Он был — камзол тореро, весь в каменьях и жемчугах, что ложится на сильные плечи и сообщает каждому движению ослепительный блеск. Он был — невероятной длины пояс, что вьётся вокруг юношеского стана, обнимая его оборот за оборотом, и оборот за оборотом, и ещё, и ещё — пока матадор не объят крепко и твёрдо, словно закован в латы. Он был — стадион El Toreo, что басит оглушительно, славя гибель быка, — все эти тысячи мужчин, что в победном экстазе вздымаются с мест и исходят рёвом.
Впервые Эйзен не строил кадры, а угадывал — словно где-то в будущих временах они уже жили готовые, а ему оставалось только узнать их. И по растущему волнению внутри он узнавал мгновенно: сделаем так! Пожалуй, в этом даже не было его заслуги. Он не придумывал новый фильм, а раскрывал — медленно, трепетно, кадр за кадром и съёмку за съёмкой, — какой-то уготованный замысел.
Двигался на ощупь и крайне осторожно: лишь бы не спугнуть, не оборвать, не потерять… Что именно? Не смог бы ответить. Но боялся этого более всего. То, что нельзя было облечь в слова, отражалось в объективе: не сказанное, но показанное явно, с фотографической чёткостью, оно воплощалось в предметах и лицах, оживало и предлагало целый веер толкований. Зародыш мысли прорастал не словом, но образом и распускался букетом смыслов.
— Снимите мне это лицо, Тис! Только не крупно, а сверхкрупно, ультракрупно, крупнее не бывает!
И Тис снимал. Как улыбается застенчиво рот — не то детский, не то девичий. И как бархатятся щёки — то ли юной девы, то ли юноши. И как юноша этот — или всё-таки дева? или невинное дитя? — прячет смущённый взгляд под ресницы.
— Дайте мне ракурс, чтобы не угадать, мужчина это или женщина!
И Тис давал. Широкие шляпные поля бросали тень на строгие черты, что через мгновение уже и не строгие вовсе, а готовые к поцелую. И поцелуй этот происходит: кто-то другой — не он и не она, да и не важно, кто именно, — склоняется и ныряет под шляпу, укрывающую обоих.

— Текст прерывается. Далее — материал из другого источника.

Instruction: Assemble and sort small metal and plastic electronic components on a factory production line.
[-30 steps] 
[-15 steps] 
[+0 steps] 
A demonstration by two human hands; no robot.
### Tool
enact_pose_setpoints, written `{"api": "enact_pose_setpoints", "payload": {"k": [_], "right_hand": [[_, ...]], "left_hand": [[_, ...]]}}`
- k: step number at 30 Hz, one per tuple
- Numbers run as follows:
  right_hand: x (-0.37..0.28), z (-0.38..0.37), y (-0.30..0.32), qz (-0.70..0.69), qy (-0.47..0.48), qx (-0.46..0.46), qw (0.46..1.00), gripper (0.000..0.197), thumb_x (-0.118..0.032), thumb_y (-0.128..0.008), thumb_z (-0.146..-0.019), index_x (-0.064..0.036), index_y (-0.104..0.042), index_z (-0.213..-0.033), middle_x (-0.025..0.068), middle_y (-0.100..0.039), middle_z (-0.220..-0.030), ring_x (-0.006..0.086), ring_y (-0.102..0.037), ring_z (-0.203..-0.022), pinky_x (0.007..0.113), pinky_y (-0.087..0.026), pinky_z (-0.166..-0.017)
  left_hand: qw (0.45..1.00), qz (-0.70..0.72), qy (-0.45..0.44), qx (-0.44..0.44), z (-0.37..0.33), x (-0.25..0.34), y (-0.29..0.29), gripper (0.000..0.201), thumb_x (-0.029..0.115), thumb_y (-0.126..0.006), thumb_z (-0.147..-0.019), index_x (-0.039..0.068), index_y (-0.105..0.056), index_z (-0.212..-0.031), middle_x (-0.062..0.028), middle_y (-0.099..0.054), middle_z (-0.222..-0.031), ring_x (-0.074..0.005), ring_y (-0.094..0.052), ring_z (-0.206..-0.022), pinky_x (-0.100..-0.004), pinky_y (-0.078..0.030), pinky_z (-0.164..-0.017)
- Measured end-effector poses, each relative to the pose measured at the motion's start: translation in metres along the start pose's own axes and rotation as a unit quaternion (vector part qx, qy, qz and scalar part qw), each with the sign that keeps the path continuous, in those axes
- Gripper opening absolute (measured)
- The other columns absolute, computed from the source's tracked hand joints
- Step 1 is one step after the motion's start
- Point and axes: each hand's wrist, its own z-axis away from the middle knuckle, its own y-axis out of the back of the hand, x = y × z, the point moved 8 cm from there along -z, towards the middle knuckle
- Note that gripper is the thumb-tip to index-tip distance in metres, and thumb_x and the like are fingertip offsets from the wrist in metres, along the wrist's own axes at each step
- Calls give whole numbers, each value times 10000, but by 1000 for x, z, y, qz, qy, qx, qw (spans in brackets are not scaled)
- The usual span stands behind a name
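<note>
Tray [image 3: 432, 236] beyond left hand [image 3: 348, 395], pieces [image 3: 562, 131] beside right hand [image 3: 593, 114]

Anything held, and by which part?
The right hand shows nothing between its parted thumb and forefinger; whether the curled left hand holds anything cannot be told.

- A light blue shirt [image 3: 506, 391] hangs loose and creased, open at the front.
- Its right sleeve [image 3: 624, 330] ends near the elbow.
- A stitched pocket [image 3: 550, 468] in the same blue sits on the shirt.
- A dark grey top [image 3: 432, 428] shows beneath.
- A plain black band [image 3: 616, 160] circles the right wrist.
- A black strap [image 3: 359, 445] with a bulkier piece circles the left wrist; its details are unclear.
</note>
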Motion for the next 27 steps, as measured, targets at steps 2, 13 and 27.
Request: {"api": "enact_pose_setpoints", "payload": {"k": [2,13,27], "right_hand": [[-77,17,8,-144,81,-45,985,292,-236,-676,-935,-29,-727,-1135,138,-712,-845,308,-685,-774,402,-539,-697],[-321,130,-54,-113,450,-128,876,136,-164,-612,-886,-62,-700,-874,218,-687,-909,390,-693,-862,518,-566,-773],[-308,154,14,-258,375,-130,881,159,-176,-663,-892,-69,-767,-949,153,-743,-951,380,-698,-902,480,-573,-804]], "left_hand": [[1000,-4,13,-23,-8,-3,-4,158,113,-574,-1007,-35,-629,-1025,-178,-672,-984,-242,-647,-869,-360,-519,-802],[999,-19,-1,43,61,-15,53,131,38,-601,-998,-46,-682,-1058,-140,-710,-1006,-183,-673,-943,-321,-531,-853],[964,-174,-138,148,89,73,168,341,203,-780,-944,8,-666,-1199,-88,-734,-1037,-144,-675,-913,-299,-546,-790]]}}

Чей это профиль поёт серенаду — мужчины или женщины? Чья рука обнимает шею? И чей завиток липнет ко лбу, мокрому от вечерней жары и вечерних песен?
Тела сливаются в объятиях, лица — в поцелуях. Стирается граница между смуглым и бледным, между охотником и жертвой — и слабое, и сильное соединяются в одно, чтобы не знать более преград и не страдать в одиночестве.
Поцелуйные сцены Эйзен считал самой большой своей удачей. Где ещё мог бы он дни напролёт работать столь интимные моменты, разглядывая их через камеру со всех мыслимых сторон? То нависая над лобзающимися, то подныривая им едва не под ноги в поиске самого острого ракурса и в ожидании самого чувственного мига. В Голливуде, а тем более в России подобные вольности были исключены. Здесь же, в Мексике, — допустимы и прекрасно разыграны актёрами-любителями.
Конечно, Эйзен был — и эти кадры тоже. Он был — эти касания пальцев, лёгкие сперва и всё более откровенные в конце. Он был — эта нежная кожа, которую ласкают тени то ли ветвей, то ли чьих-то рук. И блики на припудренных щеках — там, куда стремятся губы кавалера. И помада — густая, как шоколад. И тяжёлая тушь, и чернёные брови. Эйзен был — алый жасмин, что хищные мужские зубы вырывают из женского рта.
Границ не было — ни между творцом и его творением, ни между тем, что принято именовать мужским или женским. И Эйзен растворялся в этом безграничье, как растворяется в волнах солнечный свет, — без остатка.
■ Шуб — Эйзенштейну: “Вам скорее, как можно скорее надо возвращаться в СССР”.
Шумяцкий — Эйзенштейну: “Мы ждём Вашего приезда, откровенно говоря, ждём вне всякой зависимости от Вашей мексиканской фильмы… мы проявляем нетерпение, ибо дальнейший Ваш отрыв от советской кинематографии со всех точек зрения недопустим”.